1706. in Watsons Coll. Poems, I. 46 (Jam.). Came and tuik her by the beugh.
3. One of the larger limbs or offshoots of a tree, a main branch; but also applied to a smaller branch.
c. 1000. Ags. Gosp., Matt. xxi. 8. Sume heowun þæra treowa boʓas [c. 1160 Hatton boʓes].
c. 1200. Trin. Coll. Hom., 219. Þe huuemeste þou of þe treuwe.
c. 1200. Ormin, 10002. All cwike & grene boȝhess.
c. 1250. Gen. & Ex., 608. A grene oliues boȝ.
a. 1300. Cursor M., 8291. Apon a bogh þan can he seit.
c. 1420. Anturs of Arth., iv. (1842), 2. Vndur boes thay byde.
1423. James I., Kingis Q., xxxv. From beugh to beugh thay hippit and thai plaid.
c. 1450. Henryson, Mor. Fab., 45. The Bewes braid blomed about mine head.
c. 1500. God speed Plough, 30. Our payment shalbe a styk of A bough.
1555. Eden, Decades W. Ind., III. x. 183. To couer the same with bouwes.
1653. Walton, Angler, 154. Fasten that line to any bow.
17168. Lady M. W. Montague, Lett., I. xxxviii. 150. Followed by a man dressed in green boughs.
1875. B. Taylor, Faust, I. xxi. 182. Boughs are groaning and breaking.
† b. transf. and fig. A main branch, as of a vein or artery; a branch of a family, or of anything metaphorically referred to as a tree. Obs.
a. 1225. Ancr. R., 336. Bigin uormest et prude, &sech alle þe bowes þerof.
a. 1300. Cursor M., 24274. All sal be sauued thoru a man þat born es on þis bogh.
c. 1330. R. Brunne, Chron., 40. He wedded þe dukes douhter Þre bouwes of þam spronge.
1526. Pilgr. Perf. (W. de W., 1531), 54 b. The religyous persone shold not haue deed bowes ne corrupte braunches.
1668. Culpepper & Cole, Barthol. Anat., I. vi. 12. The Boughs of the Vein are sent unto the transverse Muscle.
4. transf. A gallows: cf. similar use of tree. Legal Proverb. The father to the bough, the son to the plough: supposed to mean that, according to Kentish custom, attainder for felony does not deprive a mans children of the succession to his property. arch.

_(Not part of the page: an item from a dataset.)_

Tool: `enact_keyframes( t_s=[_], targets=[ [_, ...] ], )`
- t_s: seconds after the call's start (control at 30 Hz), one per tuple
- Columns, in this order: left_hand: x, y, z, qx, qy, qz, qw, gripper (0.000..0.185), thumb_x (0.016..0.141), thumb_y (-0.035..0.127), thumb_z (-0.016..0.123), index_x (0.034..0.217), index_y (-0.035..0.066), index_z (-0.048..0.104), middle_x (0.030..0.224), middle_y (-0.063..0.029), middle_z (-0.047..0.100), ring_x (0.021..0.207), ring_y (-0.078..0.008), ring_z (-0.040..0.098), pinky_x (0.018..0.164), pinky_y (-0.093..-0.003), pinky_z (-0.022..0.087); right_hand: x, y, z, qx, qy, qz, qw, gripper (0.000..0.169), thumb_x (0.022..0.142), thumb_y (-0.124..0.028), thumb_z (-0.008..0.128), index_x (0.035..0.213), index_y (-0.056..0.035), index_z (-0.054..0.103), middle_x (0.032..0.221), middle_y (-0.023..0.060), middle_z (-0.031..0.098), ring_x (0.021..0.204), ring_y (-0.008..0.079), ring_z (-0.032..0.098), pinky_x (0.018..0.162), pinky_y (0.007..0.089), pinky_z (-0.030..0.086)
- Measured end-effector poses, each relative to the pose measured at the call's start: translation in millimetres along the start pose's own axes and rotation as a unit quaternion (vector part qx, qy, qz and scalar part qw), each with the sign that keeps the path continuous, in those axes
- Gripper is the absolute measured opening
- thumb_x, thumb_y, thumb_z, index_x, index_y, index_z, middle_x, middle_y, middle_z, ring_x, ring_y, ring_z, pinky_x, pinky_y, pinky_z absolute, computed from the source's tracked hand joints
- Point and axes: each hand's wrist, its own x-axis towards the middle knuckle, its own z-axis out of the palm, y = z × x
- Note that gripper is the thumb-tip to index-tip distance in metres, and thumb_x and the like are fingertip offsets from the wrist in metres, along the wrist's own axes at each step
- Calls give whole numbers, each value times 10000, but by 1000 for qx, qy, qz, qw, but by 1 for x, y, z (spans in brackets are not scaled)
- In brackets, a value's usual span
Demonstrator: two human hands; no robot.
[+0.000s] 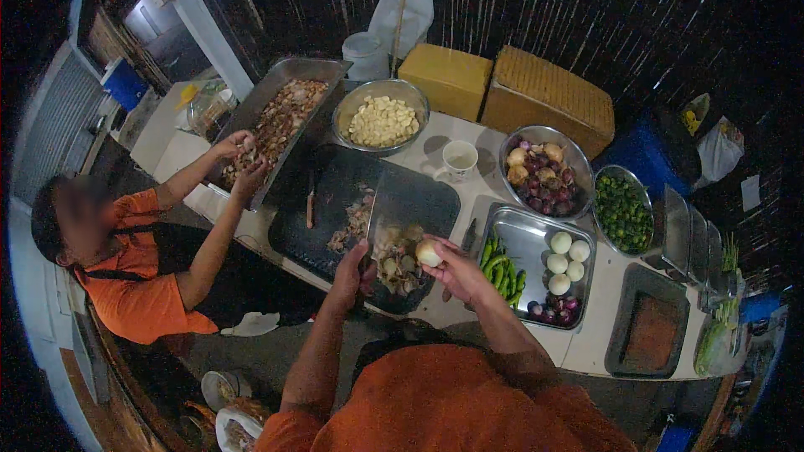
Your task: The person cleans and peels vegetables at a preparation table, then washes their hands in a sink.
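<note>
My left hand point(353, 273) is closed around the handle of a knife, whose blade point(374, 210) points up and away. In my right hand point(461, 273) is a pale onion point(429, 252), held by the fingers. Both hands are above the near edge of a dark chopping board point(418, 191), where onion skins and trimmings point(397, 263) lie in a heap. Right of my right hand, a metal tray point(534, 226) holds long green chillies point(502, 273), several peeled white onions point(558, 263) and small peeled red onions point(556, 312).
A co-worker point(138, 257) at the left reaches into a deep metal pan point(336, 72). Beyond the board stand a bowl of peeled garlic point(383, 122), a white mug point(460, 157), a bowl of unpeeled onions point(546, 169) and cardboard boxes point(546, 97). A bowl of green citrus point(623, 210) is farther right.
</note>
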Motion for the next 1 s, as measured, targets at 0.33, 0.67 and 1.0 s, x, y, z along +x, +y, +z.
enact_keyframes(
  t_s=[0.33, 0.67, 1.0],
  targets=[
    [-26, -5, 20, 274, 19, 99, 956, 414, 906, 397, 510, 1024, 4, 565, 956, -95, 609, 802, -186, 576, 680, -343, 464, 1, 1, 0, 111, -4, 32, 993, 389, 940, -235, 472, 1210, 45, 439, 1217, 175, 495, 1156, 300, 479, 998, 427, 417],
    [-41, -8, 41, -42, -84, 89, 992, 596, 902, 471, 472, 1321, 66, 350, 679, -13, 469, 479, -89, 395, 412, -257, 305, 0, 3, 5, 32, -8, 20, 999, 398, 905, -296, 552, 1186, -24, 473, 1162, 106, 525, 1079, 214, 520, 937, 376, 454],
    [-53, 5, 48, -66, -178, 70, 979, 635, 903, 414, 499, 1422, 133, 263, 645, 19, 436, 465, -85, 343, 393, -245, 266, -9, -1, 17, -31, -4, -3, 1000, 398, 884, -284, 594, 1175, -36, 485, 1099, 69, 568, 958, 169, 585, 776, 295, 531]
  ],
)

1590. Swinburn, Testaments, 53. Or in Kent in Gauelkind for there it is said, the father to the boughe, and the son to the ploughe.
1596. Spenser, State Irel., Wks. (1862), 553/2. Some have beene for their goods sake caught up, and carryed straight to the bough.

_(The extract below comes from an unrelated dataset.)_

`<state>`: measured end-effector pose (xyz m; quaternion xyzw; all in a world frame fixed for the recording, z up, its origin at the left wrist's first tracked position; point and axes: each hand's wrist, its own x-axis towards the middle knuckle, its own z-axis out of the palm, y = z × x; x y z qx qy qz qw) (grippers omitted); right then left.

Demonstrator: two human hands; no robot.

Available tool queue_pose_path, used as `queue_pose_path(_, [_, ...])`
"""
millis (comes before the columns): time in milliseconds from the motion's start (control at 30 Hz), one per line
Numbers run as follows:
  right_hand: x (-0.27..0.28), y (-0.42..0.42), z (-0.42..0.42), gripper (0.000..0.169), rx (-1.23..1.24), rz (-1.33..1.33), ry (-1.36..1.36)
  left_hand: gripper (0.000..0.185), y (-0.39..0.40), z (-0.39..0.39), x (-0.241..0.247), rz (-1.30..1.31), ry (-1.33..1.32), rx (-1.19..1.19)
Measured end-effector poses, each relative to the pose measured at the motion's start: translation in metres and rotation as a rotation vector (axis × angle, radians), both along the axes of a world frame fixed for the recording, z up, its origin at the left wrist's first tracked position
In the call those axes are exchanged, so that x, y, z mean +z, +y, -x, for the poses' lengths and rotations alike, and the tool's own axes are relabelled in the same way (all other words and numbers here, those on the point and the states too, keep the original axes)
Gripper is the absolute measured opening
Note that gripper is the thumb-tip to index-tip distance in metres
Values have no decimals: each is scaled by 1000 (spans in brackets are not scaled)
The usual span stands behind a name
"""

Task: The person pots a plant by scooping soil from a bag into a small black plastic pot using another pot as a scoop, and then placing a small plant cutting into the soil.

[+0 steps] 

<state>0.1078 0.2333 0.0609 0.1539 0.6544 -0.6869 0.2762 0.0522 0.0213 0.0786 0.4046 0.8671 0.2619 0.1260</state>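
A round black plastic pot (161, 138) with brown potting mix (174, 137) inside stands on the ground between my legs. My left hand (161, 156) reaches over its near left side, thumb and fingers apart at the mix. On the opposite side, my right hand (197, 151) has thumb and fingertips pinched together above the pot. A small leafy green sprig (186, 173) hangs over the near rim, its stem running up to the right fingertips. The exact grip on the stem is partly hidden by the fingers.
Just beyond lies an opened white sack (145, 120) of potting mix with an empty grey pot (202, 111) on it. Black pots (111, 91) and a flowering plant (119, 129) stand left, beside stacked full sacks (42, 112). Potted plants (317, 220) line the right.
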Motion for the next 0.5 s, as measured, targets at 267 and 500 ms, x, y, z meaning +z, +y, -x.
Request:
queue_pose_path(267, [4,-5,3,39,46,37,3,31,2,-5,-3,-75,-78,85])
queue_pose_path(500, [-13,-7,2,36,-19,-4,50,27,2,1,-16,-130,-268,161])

1870. Morris, Earthly Par., III. IV. 77. If she doom thee to the bough.
5. Comb., as bough-flecked a., flecked by the partial shadow of boughs (poet.); bough-runes, Stephenss name for the runic characters modified so as to resemble branching trees; also boughless adj.
1870. Morris, Earthly Par., III. IV. 404. The *bough-flecked dazzling light of mid-day shone.

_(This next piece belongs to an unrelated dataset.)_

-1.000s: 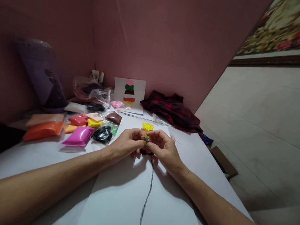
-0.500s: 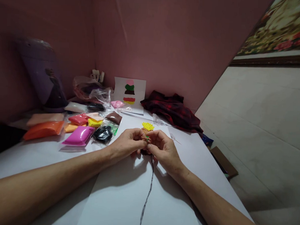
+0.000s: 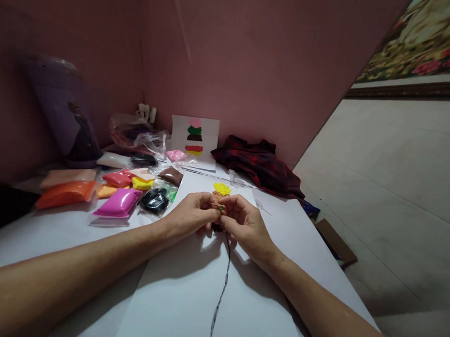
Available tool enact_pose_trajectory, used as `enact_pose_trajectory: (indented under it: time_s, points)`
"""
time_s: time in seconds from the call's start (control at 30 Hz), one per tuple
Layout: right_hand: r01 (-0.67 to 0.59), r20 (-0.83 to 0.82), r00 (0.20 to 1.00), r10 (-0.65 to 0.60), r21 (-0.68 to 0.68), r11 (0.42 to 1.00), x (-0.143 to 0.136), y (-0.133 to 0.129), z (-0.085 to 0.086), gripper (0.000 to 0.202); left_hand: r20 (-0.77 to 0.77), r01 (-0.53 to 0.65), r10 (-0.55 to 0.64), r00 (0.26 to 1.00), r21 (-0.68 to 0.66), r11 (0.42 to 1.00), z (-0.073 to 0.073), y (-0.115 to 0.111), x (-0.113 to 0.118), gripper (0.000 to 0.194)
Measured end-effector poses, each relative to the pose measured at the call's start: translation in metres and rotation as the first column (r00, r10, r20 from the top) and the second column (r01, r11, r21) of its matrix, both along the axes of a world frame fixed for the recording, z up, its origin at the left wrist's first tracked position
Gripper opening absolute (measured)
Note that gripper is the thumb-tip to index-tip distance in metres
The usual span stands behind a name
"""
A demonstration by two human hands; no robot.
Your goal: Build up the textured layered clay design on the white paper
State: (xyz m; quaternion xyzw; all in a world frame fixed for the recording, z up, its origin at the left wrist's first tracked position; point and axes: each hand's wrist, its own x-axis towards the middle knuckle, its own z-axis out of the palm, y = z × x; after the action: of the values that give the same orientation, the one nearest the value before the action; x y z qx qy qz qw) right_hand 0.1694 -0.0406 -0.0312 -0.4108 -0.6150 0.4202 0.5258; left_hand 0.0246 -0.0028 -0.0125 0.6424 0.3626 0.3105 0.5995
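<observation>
My left hand (image 3: 193,214) and my right hand (image 3: 243,218) meet in the middle over a large white paper (image 3: 190,286). Their fingertips are pinched together around a tiny green piece (image 3: 221,207), which looks like modelling clay. Just beyond the fingers, a yellow, textured clay shape (image 3: 221,188) shows above an orange-brown layer (image 3: 221,193). Below the fingers a dark brown patch (image 3: 217,228) is partly visible; my hands hide the rest. From there a thin black twisted line (image 3: 226,275) runs down the paper.
Packets of coloured clay lie to the left, among them a magenta packet (image 3: 118,203), an orange packet (image 3: 65,195) and a black packet (image 3: 154,200). A colour-striped sheet (image 3: 178,131) leans on the back wall beside a dark red plaid cloth (image 3: 260,165). A purple bin (image 3: 59,106) stands at far left.
The fingertips have shifted slightly, and the green piece between them looks smaller and rounder. Both arms and everything else on the table stay in place.
</observation>
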Motion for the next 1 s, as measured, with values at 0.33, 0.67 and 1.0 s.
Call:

1839. Frasers Mag., XX. 345. A birch-tree, entirely *boughless, branchless, and twigless.
1868. G. Stephens, Runic Mon., I. 240. The Ice-runes are read in the same way as the *Bough-runes on the Maeshoue stones.
1669. Worlidge, Syst. Agric. (1681), 249. Field-fares and *Bow-thrushes.